* Directions for this task
Every line of the data should be written out exactly, with the pictures left out.
········
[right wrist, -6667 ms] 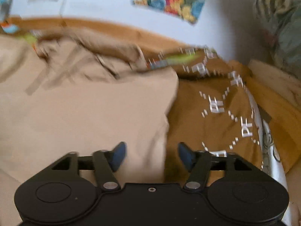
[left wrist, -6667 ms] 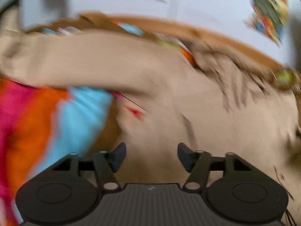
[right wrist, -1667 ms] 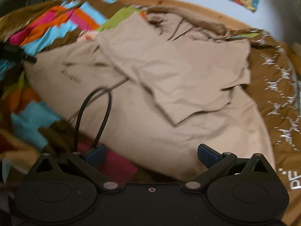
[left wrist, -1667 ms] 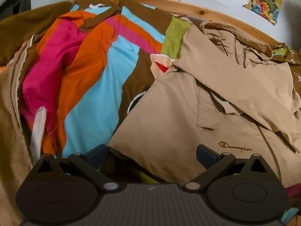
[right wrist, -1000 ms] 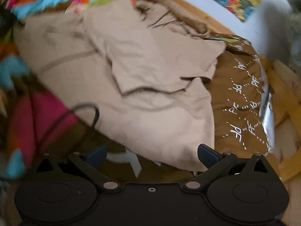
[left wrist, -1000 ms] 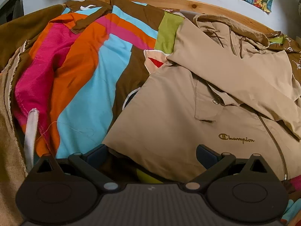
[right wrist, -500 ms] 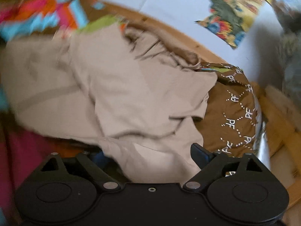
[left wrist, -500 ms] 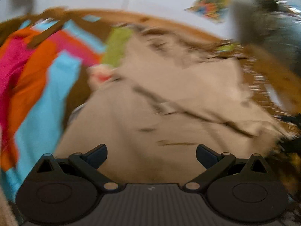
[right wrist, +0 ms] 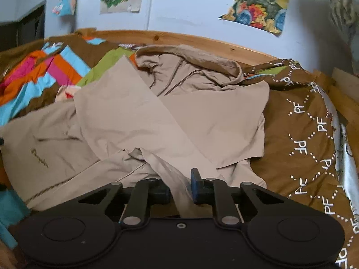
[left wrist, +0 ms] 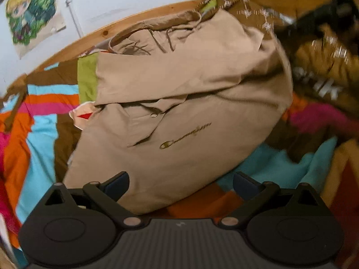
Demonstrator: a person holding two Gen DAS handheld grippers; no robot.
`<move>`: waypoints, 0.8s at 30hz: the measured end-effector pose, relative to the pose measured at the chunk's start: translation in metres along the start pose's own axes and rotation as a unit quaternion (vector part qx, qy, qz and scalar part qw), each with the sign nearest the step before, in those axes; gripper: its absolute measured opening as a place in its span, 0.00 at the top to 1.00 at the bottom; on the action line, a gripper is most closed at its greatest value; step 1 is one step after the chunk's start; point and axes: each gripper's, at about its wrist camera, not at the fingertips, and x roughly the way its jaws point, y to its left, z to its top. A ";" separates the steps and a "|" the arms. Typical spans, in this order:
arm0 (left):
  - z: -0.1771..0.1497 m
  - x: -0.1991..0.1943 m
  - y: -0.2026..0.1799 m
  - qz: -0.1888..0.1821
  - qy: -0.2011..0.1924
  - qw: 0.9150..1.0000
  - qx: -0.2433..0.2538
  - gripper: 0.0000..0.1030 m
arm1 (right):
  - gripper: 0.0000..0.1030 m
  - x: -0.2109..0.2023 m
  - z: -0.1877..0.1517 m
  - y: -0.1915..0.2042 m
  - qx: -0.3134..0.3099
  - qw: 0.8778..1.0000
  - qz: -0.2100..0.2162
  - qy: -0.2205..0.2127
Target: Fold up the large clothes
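While the beige hooded jacket (right wrist: 157,121) lies spread across the bed, the right claw (right wrist: 180,186) sits at the garment's near edge with its fingers drawn close together, a fold of the beige cloth passing up between them; the right finger's blue pad (right wrist: 194,185) presses against that fold, so the claw has the hem pinched. From this claw the jacket runs away toward the wooden bed frame (right wrist: 202,39), its hood (right wrist: 193,56) and drawcords lying farthest off, just short of the frame. One sleeve is folded across the chest, slanting from upper left to lower right, and the zipper line and a small embroidered logo show on the left part of the body.

Seen from the left wrist, the left claw (left wrist: 180,182) stands wide open and holds nothing. The jacket (left wrist: 179,116) lies straight ahead of it; the near lower edge of the garment reaches in between the two spread fingers, close to the left finger's blue pad (left wrist: 119,182), but whether the cloth touches it cannot be told. The right side of this view is blurred.

Under the jacket lies a striped bedcover (left wrist: 40,121) in orange, pink, turquoise, brown and green, showing to the left of the garment in both views. To the right of the jacket, a brown cover with white "PF" lettering (right wrist: 300,121) lies just beside it. Colourful posters (right wrist: 255,2) hang on the pale wall behind the bed.
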 end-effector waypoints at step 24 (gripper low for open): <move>0.010 -0.004 0.069 0.109 -0.027 0.988 -0.106 0.88 | 0.51 -0.021 -0.062 0.017 -0.115 0.993 -0.007 0.042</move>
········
* Output below
[right wrist, -6667 ms] 
[left wrist, -6667 ms] 
[right wrist, -1667 ms] 
[left wrist, -1667 ms] 
[right wrist, -1000 ms] 
[left wrist, -1000 ms] 
[right wrist, -500 ms] 
[left wrist, -500 ms] 
[right wrist, +0 ms] 
[left wrist, +0 ms] 
Demonstrator: a person holding two Gen DAS handheld grippers; no robot.
`<move>`: waypoints, 0.8s at 30hz: the measured end-effector pose, relative to the pose measured at the chunk's start: translation in metres along the start pose's own axes and rotation as a unit quaternion (vector part qx, qy, qz and scalar part qw), each with the sign nearest the step before, in those axes; gripper: its absolute measured opening as a place in its span, 0.00 at the top to 1.00 at the bottom; on the action line, a gripper is most closed at its greatest value; step 1 is one step after the chunk's start; point and axes: each gripper's, at about its wrist camera, not at the fingertips, and x roughly the way its jaws point, y to its left, z to its top. A ";" separates the steps and a "|" the arms. Typical spans, in this order:
arm0 (left):
  - z: -0.1771..0.1497 m
  - x: -0.1991..0.1943 m
  - y: -0.2026..0.1799 m
  - qz: -0.1888..0.1821
  - qy: -0.2011..0.1924
  - qw: 0.9150..1.0000
  - qx: -0.2433..0.2538
  - gripper: 0.0000..0.1030 m
arm1 (right):
  - gripper: 0.0000..0.1030 m
  - x: -0.2109..0.2023 m
  - z: -0.1877..0.1517 m
  - y: -0.1915..0.2042 m
  - qx: -0.3134..0.3099
  - qw: 0.8778..1.0000
  - qz: -0.2100..0.2162
  - qy: -0.2205..0.2127
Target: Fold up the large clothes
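While the beige hooded jacket (right wrist: 157,121) lies spread across the bed, the right claw (right wrist: 180,186) sits at the garment's near edge with its fingers drawn close together, a fold of the beige cloth passing up between them; the right finger's blue pad (right wrist: 194,185) presses against that fold, so the claw has the hem pinched. From this claw the jacket runs away toward the wooden bed frame (right wrist: 202,39), its hood (right wrist: 193,56) and drawcords lying farthest off, just short of the frame. One sleeve is folded across the chest, slanting from upper left to lower right, and the zipper line and a small embroidered logo show on the left part of the body.

Seen from the left wrist, the left claw (left wrist: 180,182) stands wide open and holds nothing. The jacket (left wrist: 179,116) lies straight ahead of it; the near lower edge of the garment reaches in between the two spread fingers, close to the left finger's blue pad (left wrist: 119,182), but whether the cloth touches it cannot be told. The right side of this view is blurred.

Under the jacket lies a striped bedcover (left wrist: 40,121) in orange, pink, turquoise, brown and green, showing to the left of the garment in both views. To the right of the jacket, a brown cover with white "PF" lettering (right wrist: 300,121) lies just beside it. Colourful posters (right wrist: 255,2) hang on the pale wall behind the bed.
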 end-effector waypoints at step 24 (gripper low for open): <move>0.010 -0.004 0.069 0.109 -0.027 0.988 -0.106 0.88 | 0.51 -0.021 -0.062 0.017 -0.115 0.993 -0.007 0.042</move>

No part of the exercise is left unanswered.